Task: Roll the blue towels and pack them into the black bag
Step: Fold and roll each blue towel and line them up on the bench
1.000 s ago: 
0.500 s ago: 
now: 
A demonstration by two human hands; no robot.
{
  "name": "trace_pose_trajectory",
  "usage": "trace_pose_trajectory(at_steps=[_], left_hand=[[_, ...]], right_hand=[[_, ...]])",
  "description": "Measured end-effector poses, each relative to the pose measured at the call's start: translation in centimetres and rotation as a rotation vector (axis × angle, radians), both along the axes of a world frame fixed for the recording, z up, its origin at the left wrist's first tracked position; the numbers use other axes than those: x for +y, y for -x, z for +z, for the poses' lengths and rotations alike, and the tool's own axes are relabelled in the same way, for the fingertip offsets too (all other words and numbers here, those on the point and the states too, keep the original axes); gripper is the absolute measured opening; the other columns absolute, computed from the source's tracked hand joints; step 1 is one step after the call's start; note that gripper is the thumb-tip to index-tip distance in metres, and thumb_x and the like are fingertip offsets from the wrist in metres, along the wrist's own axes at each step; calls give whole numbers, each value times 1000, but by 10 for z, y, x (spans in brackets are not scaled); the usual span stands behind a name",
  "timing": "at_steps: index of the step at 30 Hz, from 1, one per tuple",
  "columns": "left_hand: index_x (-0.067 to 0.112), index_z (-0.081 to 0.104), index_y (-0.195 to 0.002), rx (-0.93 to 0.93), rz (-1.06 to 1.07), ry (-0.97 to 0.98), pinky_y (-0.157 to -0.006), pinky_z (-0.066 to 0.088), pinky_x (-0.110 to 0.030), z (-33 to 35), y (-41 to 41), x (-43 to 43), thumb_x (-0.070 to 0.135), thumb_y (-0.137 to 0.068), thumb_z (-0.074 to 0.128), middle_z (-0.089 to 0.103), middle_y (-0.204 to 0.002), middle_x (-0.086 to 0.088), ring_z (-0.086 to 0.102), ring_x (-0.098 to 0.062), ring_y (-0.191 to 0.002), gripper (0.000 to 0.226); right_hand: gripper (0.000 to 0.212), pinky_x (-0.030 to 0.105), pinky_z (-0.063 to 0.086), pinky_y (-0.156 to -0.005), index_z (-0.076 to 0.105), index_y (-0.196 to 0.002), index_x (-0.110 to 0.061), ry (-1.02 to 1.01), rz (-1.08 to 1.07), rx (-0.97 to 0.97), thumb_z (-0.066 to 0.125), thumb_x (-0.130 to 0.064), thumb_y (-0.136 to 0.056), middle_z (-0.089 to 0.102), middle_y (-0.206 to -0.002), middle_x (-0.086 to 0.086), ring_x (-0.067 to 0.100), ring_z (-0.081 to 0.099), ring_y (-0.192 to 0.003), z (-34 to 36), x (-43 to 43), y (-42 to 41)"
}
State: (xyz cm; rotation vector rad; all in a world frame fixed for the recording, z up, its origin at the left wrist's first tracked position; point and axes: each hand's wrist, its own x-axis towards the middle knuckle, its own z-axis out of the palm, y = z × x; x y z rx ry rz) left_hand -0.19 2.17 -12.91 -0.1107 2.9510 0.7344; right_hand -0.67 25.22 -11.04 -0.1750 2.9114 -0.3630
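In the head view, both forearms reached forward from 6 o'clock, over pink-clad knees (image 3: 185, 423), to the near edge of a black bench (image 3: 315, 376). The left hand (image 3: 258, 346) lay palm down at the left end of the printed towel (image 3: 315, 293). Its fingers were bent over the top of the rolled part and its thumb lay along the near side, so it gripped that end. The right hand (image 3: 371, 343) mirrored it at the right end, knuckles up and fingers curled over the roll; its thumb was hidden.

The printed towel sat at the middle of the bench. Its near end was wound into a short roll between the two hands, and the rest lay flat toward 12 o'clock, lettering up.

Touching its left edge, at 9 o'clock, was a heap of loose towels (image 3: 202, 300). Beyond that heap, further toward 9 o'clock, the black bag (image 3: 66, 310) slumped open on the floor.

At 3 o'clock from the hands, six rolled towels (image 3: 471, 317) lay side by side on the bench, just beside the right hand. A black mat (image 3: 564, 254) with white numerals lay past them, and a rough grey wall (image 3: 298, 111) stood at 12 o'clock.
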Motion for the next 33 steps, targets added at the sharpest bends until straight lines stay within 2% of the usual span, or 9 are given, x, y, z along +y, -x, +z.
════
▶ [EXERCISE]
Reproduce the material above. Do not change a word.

▶ [EXERCISE RESPONSE]
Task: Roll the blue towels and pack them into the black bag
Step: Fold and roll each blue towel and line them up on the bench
1.000 s ago: 
0.500 s ago: 
now: 
A demonstration by two human hands; no robot.
{
  "name": "trace_pose_trajectory",
  "usage": "trace_pose_trajectory(at_steps=[_], left_hand=[[_, ...]], right_hand=[[_, ...]])",
  "description": "Measured end-effector poses, each relative to the pose measured at the call's start: translation in centimetres and rotation as a rotation vector (axis × angle, radians), both along the axes of a world frame fixed for the recording, z up, its origin at the left wrist's first tracked position; the numbers use other axes than those: x for +y, y for -x, z for +z, for the poses' lengths and rotations alike, and the tool's own axes are relabelled in the same way, for the fingertip offsets too (all other words and numbers here, those on the point and the states too, keep the original axes); gripper is the absolute measured opening; the other columns absolute, computed from the source's tracked hand joints; step 1 is one step after the call's start; note that gripper is the thumb-tip to index-tip distance in metres, and thumb_x and the like are fingertip offsets from the wrist in metres, along the wrist's own axes at each step; calls give whole numbers, each value times 1000, but by 10 for z, y, x (spans in brackets are not scaled); the usual span stands behind a name",
  "timing": "at_steps: index of the step at 30 Hz, from 1, one per tuple",
  "columns": "left_hand: index_x (-0.067 to 0.112), index_z (-0.081 to 0.104), index_y (-0.195 to 0.002), rx (-0.93 to 0.93), rz (-1.06 to 1.07), ry (-0.97 to 0.98), pinky_y (-0.157 to -0.006), pinky_z (-0.066 to 0.088), pinky_x (-0.110 to 0.030), z (-33 to 35), y (-41 to 41), x (-43 to 43), thumb_x (-0.070 to 0.135), thumb_y (-0.137 to 0.068), thumb_z (-0.074 to 0.128), middle_z (-0.089 to 0.103), middle_y (-0.204 to 0.002), middle_x (-0.086 to 0.088), ring_z (-0.086 to 0.102), ring_x (-0.098 to 0.062), ring_y (-0.191 to 0.002), gripper (0.000 to 0.226); right_hand: gripper (0.000 to 0.212), pinky_x (-0.030 to 0.105), pinky_z (-0.063 to 0.086), pinky_y (-0.156 to -0.005), index_z (-0.076 to 0.105), index_y (-0.196 to 0.002), index_x (-0.110 to 0.061), ry (-1.02 to 1.01), rz (-1.08 to 1.07), rx (-0.97 to 0.97), thumb_z (-0.066 to 0.125), thumb_x (-0.130 to 0.064), thumb_y (-0.136 to 0.056), middle_z (-0.089 to 0.102), middle_y (-0.206 to -0.002), middle_x (-0.086 to 0.086), ring_x (-0.067 to 0.100), ring_z (-0.081 to 0.099), ring_y (-0.192 to 0.003), z (-34 to 36), x (-43 to 43), y (-42 to 41)"
}
State: (xyz cm; rotation vector rad; all in a world frame fixed for the recording, z up, its origin at the left wrist's first tracked position; point and axes: each hand's wrist, its own x-axis towards the middle knuckle, its own z-axis out of the palm, y = z × x; x y z rx ry rz) left_hand -0.19 2.17 -12.91 -0.1107 2.9510 0.7344; right_hand -0.67 25.22 -11.04 -0.1750 2.9114 -0.3630
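In the head view, both forearms reached forward from 6 o'clock, over pink-clad knees (image 3: 185, 423), to the near edge of a black bench (image 3: 315, 376). The left hand (image 3: 258, 346) lay palm down at the left end of the printed towel (image 3: 315, 293). Its fingers were bent over the top of the rolled part and its thumb lay along the near side, so it gripped that end. The right hand (image 3: 371, 343) mirrored it at the right end, knuckles up and fingers curled over the roll; its thumb was hidden.

The printed towel sat at the middle of the bench. Its near end was wound into a short roll between the two hands, and the rest lay flat toward 12 o'clock, lettering up.

Touching its left edge, at 9 o'clock, was a heap of loose towels (image 3: 202, 300). Beyond that heap, further toward 9 o'clock, the black bag (image 3: 66, 310) slumped open on the floor.

At 3 o'clock from the hands, six rolled towels (image 3: 471, 317) lay side by side on the bench, just beside the right hand. A black mat (image 3: 564, 254) with white numerals lay past them, and a rough grey wall (image 3: 298, 111) stood at 12 o'clock.
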Motion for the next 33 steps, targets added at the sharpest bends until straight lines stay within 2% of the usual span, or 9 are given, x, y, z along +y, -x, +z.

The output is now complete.